Harvard Law Professor on Administrative Leave After Shooting ‘Rats’ Outside Synagogue on Yom Kippur
Mr. Gouvêa is also an associate professor at University of São Paulo Law School and executive director of the Institute of Global Law.

A visiting professor at Harvard Law School who heads a Brazilian think tank promoting gun control laws is on administrative leave after being arrested for allegedly firing a pellet rifle outside a synagogue on the night of Yom Kippur.
The professor, Carlos Portugal Gouvêa, who graduated with a doctorate from Harvard’s law school in 2008, says he was using the pellet gun to hunt “rats” in the neighborhood where he lives a few doors down from Temple Beth Zion.
After hearing “loud shots” fired on Wednesday evening, two security guards from the synagogue reportedly approached Mr. Gouvêa, who was holding the gun, but set it down as they approached. After a “brief physical struggle,” Mr. Gouvêa allegedly “lunged toward the rifle” and ran into his home.
Twelve police officers responded to the incident and arrested him at 9:07 p.m. while services at the independent temple were ongoing. Police reported that they also found a parked vehicle with a shattered window and a pellet inside the car.
The Brookline District Court charged Mr. Gouvêa with illegally discharging a pellet gun, disorderly conduct, disturbing the peace, and vandalizing property. He pleaded not guilty on Thursday, was released, and faces a hearing in early November.
HLS spokesman Jeff Neal told Harvard’s Crimson studnt newspaper that Mr. Gouvêa “has been placed on administrative leave as the school seeks to learn more about this matter.” He is not facing formal disciplinary action at this time.

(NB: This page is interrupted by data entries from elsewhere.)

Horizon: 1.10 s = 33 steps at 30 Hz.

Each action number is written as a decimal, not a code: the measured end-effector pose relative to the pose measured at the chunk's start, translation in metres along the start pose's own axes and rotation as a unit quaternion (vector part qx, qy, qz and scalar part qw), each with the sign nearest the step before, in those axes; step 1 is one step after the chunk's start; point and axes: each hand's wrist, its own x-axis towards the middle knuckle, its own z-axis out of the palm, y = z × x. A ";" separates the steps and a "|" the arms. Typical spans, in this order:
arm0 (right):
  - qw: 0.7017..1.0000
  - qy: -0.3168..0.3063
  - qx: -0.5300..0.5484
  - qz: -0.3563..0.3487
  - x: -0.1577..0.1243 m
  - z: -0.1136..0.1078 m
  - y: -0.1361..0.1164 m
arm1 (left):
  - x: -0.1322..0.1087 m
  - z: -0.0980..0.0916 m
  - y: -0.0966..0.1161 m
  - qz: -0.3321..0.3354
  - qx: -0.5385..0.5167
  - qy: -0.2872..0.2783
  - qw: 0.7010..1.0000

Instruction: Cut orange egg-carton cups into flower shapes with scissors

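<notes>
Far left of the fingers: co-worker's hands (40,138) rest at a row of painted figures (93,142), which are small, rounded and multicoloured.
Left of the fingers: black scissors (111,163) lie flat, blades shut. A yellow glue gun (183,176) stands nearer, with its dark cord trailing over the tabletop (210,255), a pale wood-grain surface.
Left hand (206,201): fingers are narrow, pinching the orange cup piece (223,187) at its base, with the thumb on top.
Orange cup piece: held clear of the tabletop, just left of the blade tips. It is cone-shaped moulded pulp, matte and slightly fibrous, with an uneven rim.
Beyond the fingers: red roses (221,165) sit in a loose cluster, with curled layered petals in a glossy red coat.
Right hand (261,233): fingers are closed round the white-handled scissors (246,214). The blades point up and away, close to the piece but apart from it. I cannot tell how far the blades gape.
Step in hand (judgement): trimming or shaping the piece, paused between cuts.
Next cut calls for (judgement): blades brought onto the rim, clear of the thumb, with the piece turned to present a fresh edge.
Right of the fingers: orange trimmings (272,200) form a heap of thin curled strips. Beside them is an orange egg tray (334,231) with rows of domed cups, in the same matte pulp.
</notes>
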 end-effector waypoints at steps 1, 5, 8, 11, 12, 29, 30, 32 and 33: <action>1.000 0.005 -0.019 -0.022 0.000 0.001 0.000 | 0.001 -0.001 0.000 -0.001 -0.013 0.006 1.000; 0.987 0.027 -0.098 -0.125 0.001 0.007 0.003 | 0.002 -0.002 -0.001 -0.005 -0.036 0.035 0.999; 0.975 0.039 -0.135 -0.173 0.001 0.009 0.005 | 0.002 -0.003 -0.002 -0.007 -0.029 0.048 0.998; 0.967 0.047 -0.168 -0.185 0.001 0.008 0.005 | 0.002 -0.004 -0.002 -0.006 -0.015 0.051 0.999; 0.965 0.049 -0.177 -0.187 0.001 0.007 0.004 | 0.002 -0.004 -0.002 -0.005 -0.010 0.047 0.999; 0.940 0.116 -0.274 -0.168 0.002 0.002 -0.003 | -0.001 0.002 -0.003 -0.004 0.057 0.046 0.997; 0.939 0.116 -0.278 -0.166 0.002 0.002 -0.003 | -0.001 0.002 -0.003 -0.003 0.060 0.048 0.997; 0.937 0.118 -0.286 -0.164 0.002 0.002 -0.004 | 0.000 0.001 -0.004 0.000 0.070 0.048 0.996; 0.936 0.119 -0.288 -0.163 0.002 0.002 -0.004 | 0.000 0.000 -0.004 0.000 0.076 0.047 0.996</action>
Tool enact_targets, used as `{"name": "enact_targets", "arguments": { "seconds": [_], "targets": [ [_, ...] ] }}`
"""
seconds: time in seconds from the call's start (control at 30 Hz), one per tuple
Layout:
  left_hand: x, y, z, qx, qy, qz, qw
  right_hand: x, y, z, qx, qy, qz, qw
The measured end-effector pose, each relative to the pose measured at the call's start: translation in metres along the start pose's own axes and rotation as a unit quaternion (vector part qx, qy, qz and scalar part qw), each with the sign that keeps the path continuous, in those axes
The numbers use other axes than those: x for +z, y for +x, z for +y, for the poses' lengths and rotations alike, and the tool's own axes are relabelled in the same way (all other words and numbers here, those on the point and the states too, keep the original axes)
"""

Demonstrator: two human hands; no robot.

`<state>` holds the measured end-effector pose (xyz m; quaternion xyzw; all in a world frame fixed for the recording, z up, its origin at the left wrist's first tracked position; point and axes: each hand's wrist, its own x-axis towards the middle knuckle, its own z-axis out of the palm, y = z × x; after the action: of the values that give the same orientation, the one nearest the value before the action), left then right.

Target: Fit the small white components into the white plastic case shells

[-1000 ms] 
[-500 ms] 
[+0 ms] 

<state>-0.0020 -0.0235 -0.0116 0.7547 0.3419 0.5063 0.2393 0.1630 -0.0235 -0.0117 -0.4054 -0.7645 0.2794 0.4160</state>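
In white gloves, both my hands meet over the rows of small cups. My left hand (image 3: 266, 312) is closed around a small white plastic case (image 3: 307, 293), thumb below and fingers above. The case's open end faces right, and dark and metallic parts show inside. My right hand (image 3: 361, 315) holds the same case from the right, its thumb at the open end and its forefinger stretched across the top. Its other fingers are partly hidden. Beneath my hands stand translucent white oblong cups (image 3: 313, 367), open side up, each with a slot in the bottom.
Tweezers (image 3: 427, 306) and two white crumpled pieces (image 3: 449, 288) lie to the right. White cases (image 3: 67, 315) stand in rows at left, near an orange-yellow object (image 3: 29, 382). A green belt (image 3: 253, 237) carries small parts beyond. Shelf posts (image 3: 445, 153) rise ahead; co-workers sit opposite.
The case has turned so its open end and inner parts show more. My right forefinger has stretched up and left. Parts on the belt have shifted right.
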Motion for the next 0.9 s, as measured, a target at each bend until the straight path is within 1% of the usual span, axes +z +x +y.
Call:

While a visiting professor at Harvard, Mr. Gouvêa is also an associate professor at University of São Paulo Law School and executive director of the Institute of Global Law. He is an associate at the think tank, Sou da Paz Institute, or the “I Am for Peace” Institute, which seeks to reduce levels of violence in Brazil through strengthening control of guns and ammunition while promoting civil society engagement. The organization received more than $2.7 million from George Soros’s Open Society Foundations between 2016 and 2023 and $250,000 in a 2022 multiyear grant from the Ford Foundation, among other international donors.
Mr. Gouvêa has also criticized the Trump administration for applying sanctions against the Brazilian supreme court justice, Alexandre de Moraes, and his attorney wife, Viviane Barci de Moraes. Justice de Moraes last month sentenced former Brazilian president and ally of Mr. Trump, Jair Bolsonaro, to more than 27 years in prison on coup-related charges after Bolsonaro challenged his 2022 defeat to Luiz Inácio Lula de Silva. Mr. Gouvêa called the sanctions against the justice, his wife, and other officials, “an affront to Brazilian sovereignty and judicial independence.”
Mr. Gouvêa currently teaches corporate governance in the 21st century, focused on environmental, governmental, and governance policies by global corporations. Harvard and the Trump administration are in the midst of reaching a settlement over withheld federal funding in response to campus anti-Semitism and the failure to protect Jewish students from anti-Israel protesters.